===== DATA BLOCK =====

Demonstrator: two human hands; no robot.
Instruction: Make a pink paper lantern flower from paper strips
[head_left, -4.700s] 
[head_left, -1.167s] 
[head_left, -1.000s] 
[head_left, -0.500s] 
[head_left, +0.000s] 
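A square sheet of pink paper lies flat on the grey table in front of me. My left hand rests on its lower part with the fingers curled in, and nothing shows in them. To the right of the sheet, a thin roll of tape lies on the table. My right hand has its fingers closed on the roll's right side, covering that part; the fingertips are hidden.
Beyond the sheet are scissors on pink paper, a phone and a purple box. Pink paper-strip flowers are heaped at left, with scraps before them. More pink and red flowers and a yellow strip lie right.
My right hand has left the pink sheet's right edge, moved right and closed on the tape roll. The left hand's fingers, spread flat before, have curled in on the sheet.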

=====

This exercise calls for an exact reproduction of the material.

Demonstrator: two human hands; no robot.
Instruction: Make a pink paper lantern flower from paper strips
[head_left, -4.700s] 
[head_left, -1.167s] 
[head_left, -1.000s] 
[head_left, -0.500s] 
[head_left, +0.000s] 
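A square sheet of pink paper lies flat on the grey table in front of me. My left hand rests on its lower part with the fingers curled in, and nothing shows in them. To the right of the sheet, a thin roll of tape lies on the table. My right hand has its fingers closed on the roll's right side, covering that part; the fingertips are hidden.
Beyond the sheet are scissors on pink paper, a phone and a purple box. Pink paper-strip flowers are heaped at left, with scraps before them. More pink and red flowers and a yellow strip lie right.
My right hand has left the pink sheet's right edge, moved right and closed on the tape roll. The left hand's fingers, spread flat before, have curled in on the sheet.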

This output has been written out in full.